Task details => The answer is to be the data below, written out in full and exactly.

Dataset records
□ □ □ □

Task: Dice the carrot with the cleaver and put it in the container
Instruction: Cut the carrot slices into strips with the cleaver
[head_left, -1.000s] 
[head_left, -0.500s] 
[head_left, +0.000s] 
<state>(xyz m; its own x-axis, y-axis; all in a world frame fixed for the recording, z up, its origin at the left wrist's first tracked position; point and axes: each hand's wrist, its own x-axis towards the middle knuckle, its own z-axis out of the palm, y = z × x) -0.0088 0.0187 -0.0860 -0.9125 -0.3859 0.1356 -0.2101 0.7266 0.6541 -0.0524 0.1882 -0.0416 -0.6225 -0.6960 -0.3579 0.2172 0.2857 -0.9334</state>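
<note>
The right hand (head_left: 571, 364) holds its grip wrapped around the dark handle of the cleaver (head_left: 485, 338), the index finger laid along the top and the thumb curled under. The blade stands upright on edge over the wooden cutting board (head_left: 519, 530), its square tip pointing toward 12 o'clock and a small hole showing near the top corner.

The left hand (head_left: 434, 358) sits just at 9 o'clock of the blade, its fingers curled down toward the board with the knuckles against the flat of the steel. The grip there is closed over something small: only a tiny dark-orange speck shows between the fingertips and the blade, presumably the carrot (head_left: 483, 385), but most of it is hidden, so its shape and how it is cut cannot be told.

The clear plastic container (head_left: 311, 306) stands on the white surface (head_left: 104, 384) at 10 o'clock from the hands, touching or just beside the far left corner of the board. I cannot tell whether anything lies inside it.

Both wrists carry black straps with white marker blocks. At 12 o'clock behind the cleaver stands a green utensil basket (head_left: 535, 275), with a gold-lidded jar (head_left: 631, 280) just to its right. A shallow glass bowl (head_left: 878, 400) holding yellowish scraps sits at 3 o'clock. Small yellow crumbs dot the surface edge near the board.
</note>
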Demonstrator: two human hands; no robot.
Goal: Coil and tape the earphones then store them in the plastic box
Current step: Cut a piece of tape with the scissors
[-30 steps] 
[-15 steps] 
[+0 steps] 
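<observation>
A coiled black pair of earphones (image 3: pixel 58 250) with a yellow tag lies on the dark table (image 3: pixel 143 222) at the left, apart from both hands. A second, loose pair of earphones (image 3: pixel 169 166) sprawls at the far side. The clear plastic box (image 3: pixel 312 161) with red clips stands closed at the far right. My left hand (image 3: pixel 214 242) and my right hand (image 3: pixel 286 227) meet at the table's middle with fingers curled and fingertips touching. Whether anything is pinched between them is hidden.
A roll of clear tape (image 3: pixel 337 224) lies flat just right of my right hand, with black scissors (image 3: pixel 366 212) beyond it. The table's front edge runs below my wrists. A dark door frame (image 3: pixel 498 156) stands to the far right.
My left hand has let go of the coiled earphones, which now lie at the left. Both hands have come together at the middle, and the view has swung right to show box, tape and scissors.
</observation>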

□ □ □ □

Written answer =>
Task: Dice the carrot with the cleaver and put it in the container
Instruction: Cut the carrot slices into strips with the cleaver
[head_left, -1.000s] 
[head_left, -0.500s] 
[head_left, +0.000s] 
<state>(xyz m; its own x-axis, y-axis; all in a world frame fixed for the recording, z up, its origin at the left wrist's first tracked position; point and axes: each hand's wrist, its own x-axis towards the middle knuckle, its own z-axis out of the palm, y = z × x) -0.0088 0.0187 -0.0860 -0.9125 -0.3859 0.1356 -0.2101 0.7266 0.6541 -0.0524 0.1882 -0.0416 -0.6225 -0.6960 -0.3579 0.2172 0.2857 -0.9334</state>
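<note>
The right hand (head_left: 571, 364) holds its grip wrapped around the dark handle of the cleaver (head_left: 485, 338), the index finger laid along the top and the thumb curled under. The blade stands upright on edge over the wooden cutting board (head_left: 519, 530), its square tip pointing toward 12 o'clock and a small hole showing near the top corner.

The left hand (head_left: 434, 358) sits just at 9 o'clock of the blade, its fingers curled down toward the board with the knuckles against the flat of the steel. The grip there is closed over something small: only a tiny dark-orange speck shows between the fingertips and the blade, presumably the carrot (head_left: 483, 385), but most of it is hidden, so its shape and how it is cut cannot be told.

The clear plastic container (head_left: 311, 306) stands on the white surface (head_left: 104, 384) at 10 o'clock from the hands, touching or just beside the far left corner of the board. I cannot tell whether anything lies inside it.

Both wrists carry black straps with white marker blocks. At 12 o'clock behind the cleaver stands a green utensil basket (head_left: 535, 275), with a gold-lidded jar (head_left: 631, 280) just to its right. A shallow glass bowl (head_left: 878, 400) holding yellowish scraps sits at 3 o'clock. Small yellow crumbs dot the surface edge near the board.
</note>
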Demonstrator: two human hands; no robot.
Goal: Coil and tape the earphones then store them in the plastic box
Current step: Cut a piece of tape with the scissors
[-30 steps] 
[-15 steps] 
[+0 steps] 
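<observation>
A coiled black pair of earphones (image 3: pixel 58 250) with a yellow tag lies on the dark table (image 3: pixel 143 222) at the left, apart from both hands. A second, loose pair of earphones (image 3: pixel 169 166) sprawls at the far side. The clear plastic box (image 3: pixel 312 161) with red clips stands closed at the far right. My left hand (image 3: pixel 214 242) and my right hand (image 3: pixel 286 227) meet at the table's middle with fingers curled and fingertips touching. Whether anything is pinched between them is hidden.
A roll of clear tape (image 3: pixel 337 224) lies flat just right of my right hand, with black scissors (image 3: pixel 366 212) beyond it. The table's front edge runs below my wrists. A dark door frame (image 3: pixel 498 156) stands to the far right.
My left hand has let go of the coiled earphones, which now lie at the left. Both hands have come together at the middle, and the view has swung right to show box, tape and scissors.
</observation>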

No more output is expected.